Normally you don't supply power anything....


----------



## A&E Exteriors (Aug 14, 2009)

Hammer, tape, speed square, cats paw, chalk line, utility knife, and a pencil or three


----------



## jlsconstruction (Apr 26, 2011)

Hammer 
Cats paw
Flat bar
Speed square
Pencil/ sharpie
Knife
Chaulk box
6 in 1
Snips

Then maybe

Chisel 
Nail sets
Adjustable wrench
Scribe (compass)

Depending on what they do


----------



## Dustincoc (Sep 14, 2011)

A&E Exteriors said:


> Hammer, tape, speed square, cats paw, chalk line, utility knife, and a pencil or three


I normally have most of that in my pockets when I'm not at work.:laughing:

Will a Gomito square do in place of the Speed Square?, I seem to have lost my speed square this winter, not that it wouldn't be justification to get a new one:w00t:. Was looking for one last weekend but the Home Depot I was in(just stopped in on a whim since I was driving by) didn't have any made out of metal. I'll have to check around the local places this weekend.


----------



## Brutus (May 29, 2007)

Your pouch and it's normal contents

And I'll add to what the other guys said and say

take a tool/bag. With some extras... wrenches, chisels, screw drivers, extra knife blades. Hard hat, glasses, hearing protection, dust mask. 

Maybe your own drills, if they fit in your box/bag.


----------



## Dustincoc (Sep 14, 2011)

Brutus said:


> Your pouch and it's normal contents
> 
> And I'll add to what the other guys said and say
> 
> ...


Drill is a given, it has its own pouch on my belt.


----------



## A&E Exteriors (Aug 14, 2009)

Dustincoc said:


> I normally have most of that in my pockets when I'm not at work.:laughing:
> 
> Will a Gomito square do in place of the Speed Square?, I seem to have lost my speed square this winter, not that it wouldn't be justification to get a new one:w00t:. Was looking for one last weekend but the Home Depot I was in(just stopped in on a whim since I was driving by) didn't have any made out of metal. I'll have to check around the local places this weekend.


I'd imagine it'd work


----------



## Dustincoc (Sep 14, 2011)

A&E Exteriors said:


> Hammer, tape, speed square, cats paw, chalk line, utility knife, and a pencil or three


Sad thing about your list is those are all tools I need to replace. 

My main tape jettesoned its guts this spring, I've been getting by with a Lufkin centerfinder tape I got as a curiosity. Lost my speed square somewhere while working on the musical at the local high school. Never had a catspaw and haven't ever really had a need for one. My only chalkbox is filled with black chalk and not really usable for anything else. My brother borrowed my best utility knife and never brought it back, been using a folding one since and dropped it a few weeks ago and it broke. I should get a few new pencils as well, I'm partial to the Swanson Push point pencils and haven't picked up any in a couple years.

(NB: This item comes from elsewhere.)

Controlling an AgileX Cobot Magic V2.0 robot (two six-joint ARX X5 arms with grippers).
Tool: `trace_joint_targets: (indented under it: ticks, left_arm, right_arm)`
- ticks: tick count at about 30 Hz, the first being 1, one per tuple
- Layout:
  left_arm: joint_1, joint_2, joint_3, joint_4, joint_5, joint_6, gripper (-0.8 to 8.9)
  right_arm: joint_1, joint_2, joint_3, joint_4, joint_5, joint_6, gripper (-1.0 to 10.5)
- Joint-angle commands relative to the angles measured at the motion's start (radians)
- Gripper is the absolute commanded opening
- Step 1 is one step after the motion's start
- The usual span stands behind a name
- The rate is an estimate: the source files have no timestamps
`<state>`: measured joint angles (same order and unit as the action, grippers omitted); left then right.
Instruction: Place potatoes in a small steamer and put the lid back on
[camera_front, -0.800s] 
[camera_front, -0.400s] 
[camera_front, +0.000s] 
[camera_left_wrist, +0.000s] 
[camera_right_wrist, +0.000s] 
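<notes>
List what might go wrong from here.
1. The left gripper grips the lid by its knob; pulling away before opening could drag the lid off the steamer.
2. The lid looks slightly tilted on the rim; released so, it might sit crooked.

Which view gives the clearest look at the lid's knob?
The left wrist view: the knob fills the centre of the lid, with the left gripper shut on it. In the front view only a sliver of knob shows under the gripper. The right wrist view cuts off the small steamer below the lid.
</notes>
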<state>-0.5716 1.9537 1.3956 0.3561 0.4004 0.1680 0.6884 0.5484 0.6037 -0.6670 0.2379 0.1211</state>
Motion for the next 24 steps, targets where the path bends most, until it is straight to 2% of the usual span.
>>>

What color chalk for the chalkline? I'm planning on going tool shopping tomorrow after work although there is really no rush, won't be starting for a couple weeks.


----------



## j_sims (Jul 5, 2007)

Brutus said:


> hearing protection.


I know putting plugs in your ears can be a double edge sword, as far as safety. Especially working around a crew....But out of all the safety measures this is one I wish I would have heeded. Even if you feel like a big pvssy for wearing them. 
Wait until your 50 and would love to sit around and enjoy some peace and quiet.... but it sounds like you're in a room full of crickets 24/7


----------



## CO762 (Feb 22, 2010)

And don't get one of those goofy, metrosexual tapes. You don't need metric, you don't need the fractions labelled, and 1/16ths are fine.
Get a metal stanley, 25' or 30'.



A&E Exteriors said:


> Hammer, tape, speed square, cats paw, chalk line, utility knife, and a pencil or three


Do I know you? I told that to someone the other day, literally......


----------



## Brutus (May 29, 2007)

j_sims said:


> I know putting plugs in your ears can be a double edge sword, as far as safety. Especially working around a crew....But out of all the safety measures this is one I wish I would have heeded. Even if you feel like a big pvssy for wearing them.
> Wait until your 50 and would love to sit around and enjoy some peace and quiet.... but it sounds like you're in a room full of crickets 24/7


All those years I spent playing music in crappy venues/jam spots with terrible speakers and monitors has accelerated this on me. The slight back ground ringing is always there.


----------



## Dustincoc (Sep 14, 2011)

CO762 said:


> And don't get one of those goofy, metrosexual tapes. You don't need metric, you don't need the fractions labelled, and 1/16ths are fine.
> Get a metal stanley, 25' or 30'.
> 
> 
> Do I know you? I told that to someone the other day, literally......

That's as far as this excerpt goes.